Whether you’re at an agency that serves a variety of industries or in-house working on a native app, the skills, tools, and mind of a product content strategist are in high demand. And as user experience and customer retention become KPIs for product and engineering teams in addition to UI/UX and content teams, the need for excellent content continues to grow.
Whether your company has already made content a priority or not, the ability to optimize product copy nonetheless affects the creation of your content.
Remember that you’re solving user problems, not company problems
As a content strategist, you’re planning, designing, and editing content for the person who actually uses the product. Think for a moment about who that person is as they walk down the street, work at their job, or sit at home. It’s their problems that should be at the top of your mind.
A question to always come back to is, ‘What problem am I solving for?’ If your answer is something along the lines of ‘I want people to use more features in the app,’ that’s not a user problem, that’s a company problem. Reframe your thinking so it puts the user at the forefront.
Know your “typical user” – then reach beyond them
Having a strong sense of who you’re creating content for is crucial. Maybe your audience is comprised of international travellers who only stay at five-star hotels, or perhaps your target market is young, urban people looking to make some fast money with a second job. In many cases, your audience could be incredibly broad. As in, everyone.
If your product is meant to truly serve everyone with internet access, you want to be sure it actually can. With that in mind, design for inclusivity. Find where you think your audience stops, then keep going. Consider an audience’s reading levels, disabilities, and how their minds process information. Let inclusion be your guide.
There’s a lot of professional juggling going on when you’re a content strategist. From a numbers standpoint, we’re not typically the team in the company with the biggest headcount. You can always look within your own company to find help in better serving your content and to have them better understand what it is you do, too.

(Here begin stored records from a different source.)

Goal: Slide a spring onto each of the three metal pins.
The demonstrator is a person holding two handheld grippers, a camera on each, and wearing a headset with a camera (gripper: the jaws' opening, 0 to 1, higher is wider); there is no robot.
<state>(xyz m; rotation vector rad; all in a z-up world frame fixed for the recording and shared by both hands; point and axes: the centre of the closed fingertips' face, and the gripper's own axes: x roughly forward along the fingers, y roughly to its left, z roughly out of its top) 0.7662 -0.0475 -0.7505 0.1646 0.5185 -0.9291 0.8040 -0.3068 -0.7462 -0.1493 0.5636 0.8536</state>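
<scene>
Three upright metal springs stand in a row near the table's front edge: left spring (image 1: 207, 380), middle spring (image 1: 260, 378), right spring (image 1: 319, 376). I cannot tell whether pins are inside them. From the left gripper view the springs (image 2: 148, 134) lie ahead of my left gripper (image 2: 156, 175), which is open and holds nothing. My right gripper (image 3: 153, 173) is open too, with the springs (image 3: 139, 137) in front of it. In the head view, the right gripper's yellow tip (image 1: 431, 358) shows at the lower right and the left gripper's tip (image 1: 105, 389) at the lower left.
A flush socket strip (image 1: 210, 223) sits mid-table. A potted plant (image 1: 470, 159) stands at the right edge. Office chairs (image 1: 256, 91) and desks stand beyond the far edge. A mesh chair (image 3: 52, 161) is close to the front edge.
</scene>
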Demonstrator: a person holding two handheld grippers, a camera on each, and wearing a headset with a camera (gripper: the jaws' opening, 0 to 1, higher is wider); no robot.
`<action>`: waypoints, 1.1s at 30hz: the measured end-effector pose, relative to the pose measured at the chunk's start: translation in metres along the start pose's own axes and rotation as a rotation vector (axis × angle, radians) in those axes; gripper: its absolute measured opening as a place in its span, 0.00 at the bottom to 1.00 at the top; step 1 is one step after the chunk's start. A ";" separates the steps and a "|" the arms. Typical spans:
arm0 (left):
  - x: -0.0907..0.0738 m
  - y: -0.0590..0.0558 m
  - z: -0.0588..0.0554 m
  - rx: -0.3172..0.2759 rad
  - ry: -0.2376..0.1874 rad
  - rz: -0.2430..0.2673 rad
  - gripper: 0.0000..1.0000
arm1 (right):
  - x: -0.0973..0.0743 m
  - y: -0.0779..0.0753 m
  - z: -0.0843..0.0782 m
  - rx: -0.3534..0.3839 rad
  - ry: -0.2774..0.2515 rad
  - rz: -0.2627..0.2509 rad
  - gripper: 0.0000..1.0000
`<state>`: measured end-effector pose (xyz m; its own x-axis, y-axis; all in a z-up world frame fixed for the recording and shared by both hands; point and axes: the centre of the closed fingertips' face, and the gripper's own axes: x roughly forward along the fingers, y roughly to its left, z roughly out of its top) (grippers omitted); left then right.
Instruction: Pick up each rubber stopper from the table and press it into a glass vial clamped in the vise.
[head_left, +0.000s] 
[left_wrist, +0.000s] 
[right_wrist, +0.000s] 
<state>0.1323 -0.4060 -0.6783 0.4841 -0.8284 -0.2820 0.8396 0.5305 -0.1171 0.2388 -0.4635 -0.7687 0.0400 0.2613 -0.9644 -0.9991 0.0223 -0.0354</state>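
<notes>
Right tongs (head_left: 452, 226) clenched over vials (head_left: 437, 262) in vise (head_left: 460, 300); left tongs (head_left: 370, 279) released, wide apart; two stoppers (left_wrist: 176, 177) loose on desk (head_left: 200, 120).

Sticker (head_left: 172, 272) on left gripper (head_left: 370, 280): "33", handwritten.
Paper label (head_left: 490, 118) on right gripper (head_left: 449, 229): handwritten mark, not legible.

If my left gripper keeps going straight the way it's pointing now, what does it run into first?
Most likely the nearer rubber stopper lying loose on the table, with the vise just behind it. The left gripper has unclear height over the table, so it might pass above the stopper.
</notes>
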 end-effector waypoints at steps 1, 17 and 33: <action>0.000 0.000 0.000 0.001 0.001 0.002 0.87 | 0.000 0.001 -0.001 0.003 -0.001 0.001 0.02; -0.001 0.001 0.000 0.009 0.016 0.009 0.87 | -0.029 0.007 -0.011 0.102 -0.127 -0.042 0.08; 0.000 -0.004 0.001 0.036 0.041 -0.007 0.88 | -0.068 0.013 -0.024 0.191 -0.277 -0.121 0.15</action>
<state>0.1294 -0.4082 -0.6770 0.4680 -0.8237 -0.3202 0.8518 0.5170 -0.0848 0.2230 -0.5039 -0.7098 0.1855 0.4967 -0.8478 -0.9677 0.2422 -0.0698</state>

This means looking beyond that one group of designers you’re always talking to, as you all probably have a fairly good idea of each others’ contributions. The marketing team is a great place to start, as they tend to be quite data-driven. Ask them about the last round of A/B testing that they did – did the button you created with the exclamation point perform better, or did the button without punctuation convert more users?
People who work in website architecture care about how the human brain interacts with technology, and the strategy of how text fits in with their design would probably be very interesting to them. Those who specialize in regional and local translations of your product are of great help as well. You may need to make your CTAs much shorter if the content ends up being truncated after translating from English to German, or English to Hindi.
Avoid being the last stop on the design team
Being part of the design experience greatly informs how you plan your content, so whenever possible, integrate yourself into the team early on in the design process. You could have the designers that you work with invite you to any meetings they are invited to. This doesn’t mean that you have to attend every single one, but it sends the message that what you create happens congruently with what they create. It could also cut down on playing catch up or scrambling to create content if a designer forgets to communicate something to you.
Don’t let standards be scapegoats
As someone who owns content strategy on your team or at a larger company, you most likely have content standards that everything you create should abide by, like rules around capitalization, OK vs Okay, and things like that. You also might get a fair amount of pushback from time to time, from PMs, engineers, and designers, who unknowingly want to skirt these standards. ‘Why can’t you just say this?’ they suggest. ‘Why does it have to be this way?’ they ask.
It’s in your best interest to avoid answering with a simple, “It’s not in our content standards.”
How come? A “that’s-just-the-way-it-is” type of reply may shut down the argument but it doesn’t help you much in the long run. It can make content strategy seem inscrutable, governed by rules that only you are the gatekeeper of. Instead, take this opportunity to create a teaching moment. You can say something like, “We have this standard around sentence case for body text because capitalizing every word in the sentence takes 50% longer for the user to read and slows down their experience.”
Letting designers, developers, and other team members in on the whys behind the company’s content standards also legitimizes your role and can help with them buying into your ideas at some point in the future. By all means, use your content standards, but don’t let them answer every question for you.